Your assignment:
Examine the material below. Gather every line in which the string "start" appears.

Data extract:
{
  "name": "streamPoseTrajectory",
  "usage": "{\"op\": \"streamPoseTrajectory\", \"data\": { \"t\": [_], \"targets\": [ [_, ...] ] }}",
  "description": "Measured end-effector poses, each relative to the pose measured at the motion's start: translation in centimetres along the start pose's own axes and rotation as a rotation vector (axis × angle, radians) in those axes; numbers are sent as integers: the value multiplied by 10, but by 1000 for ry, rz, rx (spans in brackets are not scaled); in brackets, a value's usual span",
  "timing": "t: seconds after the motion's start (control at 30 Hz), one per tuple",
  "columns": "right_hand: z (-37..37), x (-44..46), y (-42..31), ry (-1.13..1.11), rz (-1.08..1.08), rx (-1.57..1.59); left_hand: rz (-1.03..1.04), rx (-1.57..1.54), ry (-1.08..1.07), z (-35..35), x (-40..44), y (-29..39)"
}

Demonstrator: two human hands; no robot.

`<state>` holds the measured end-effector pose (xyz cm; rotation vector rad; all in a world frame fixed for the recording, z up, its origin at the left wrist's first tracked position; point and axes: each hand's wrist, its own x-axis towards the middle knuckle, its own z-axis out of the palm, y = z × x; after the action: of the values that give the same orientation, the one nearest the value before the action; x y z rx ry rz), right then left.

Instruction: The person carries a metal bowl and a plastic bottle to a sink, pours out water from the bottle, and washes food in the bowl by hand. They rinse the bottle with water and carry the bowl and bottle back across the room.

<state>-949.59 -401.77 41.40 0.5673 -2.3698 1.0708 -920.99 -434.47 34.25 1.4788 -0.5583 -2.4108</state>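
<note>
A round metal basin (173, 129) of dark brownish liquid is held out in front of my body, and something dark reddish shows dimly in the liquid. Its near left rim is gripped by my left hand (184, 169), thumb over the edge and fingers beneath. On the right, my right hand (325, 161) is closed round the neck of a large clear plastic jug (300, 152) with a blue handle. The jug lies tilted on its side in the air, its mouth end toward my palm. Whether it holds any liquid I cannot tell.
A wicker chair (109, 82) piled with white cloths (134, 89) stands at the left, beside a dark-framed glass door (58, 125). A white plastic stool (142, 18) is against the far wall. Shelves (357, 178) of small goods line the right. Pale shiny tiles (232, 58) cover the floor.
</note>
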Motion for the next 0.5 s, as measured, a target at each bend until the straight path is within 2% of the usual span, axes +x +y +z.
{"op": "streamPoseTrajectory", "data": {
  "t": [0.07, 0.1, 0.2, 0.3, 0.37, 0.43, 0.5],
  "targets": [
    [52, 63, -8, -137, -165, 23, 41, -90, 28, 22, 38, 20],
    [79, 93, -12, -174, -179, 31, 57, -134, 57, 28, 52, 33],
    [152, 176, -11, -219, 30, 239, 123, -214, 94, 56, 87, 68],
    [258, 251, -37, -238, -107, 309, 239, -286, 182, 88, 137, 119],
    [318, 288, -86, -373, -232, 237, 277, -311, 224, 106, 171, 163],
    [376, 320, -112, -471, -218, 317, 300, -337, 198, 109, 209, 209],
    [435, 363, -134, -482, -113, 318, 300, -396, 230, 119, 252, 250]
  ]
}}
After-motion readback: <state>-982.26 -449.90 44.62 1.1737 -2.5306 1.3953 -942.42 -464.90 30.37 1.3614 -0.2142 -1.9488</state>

Expected answer:
  "description": "Measured end-effector poses, each relative to the pose measured at the motion's start: translation in centimetres along the start pose's own axes and rotation as a rotation vector (axis × angle, radians) in those axes; numbers are sent as integers: the value multiplied by 10, but by 1000 for ry, rz, rx (spans in brackets are not scaled); in brackets, a value's usual span",
  "timing": "t: seconds after the motion's start (control at 30 Hz), one per tuple",

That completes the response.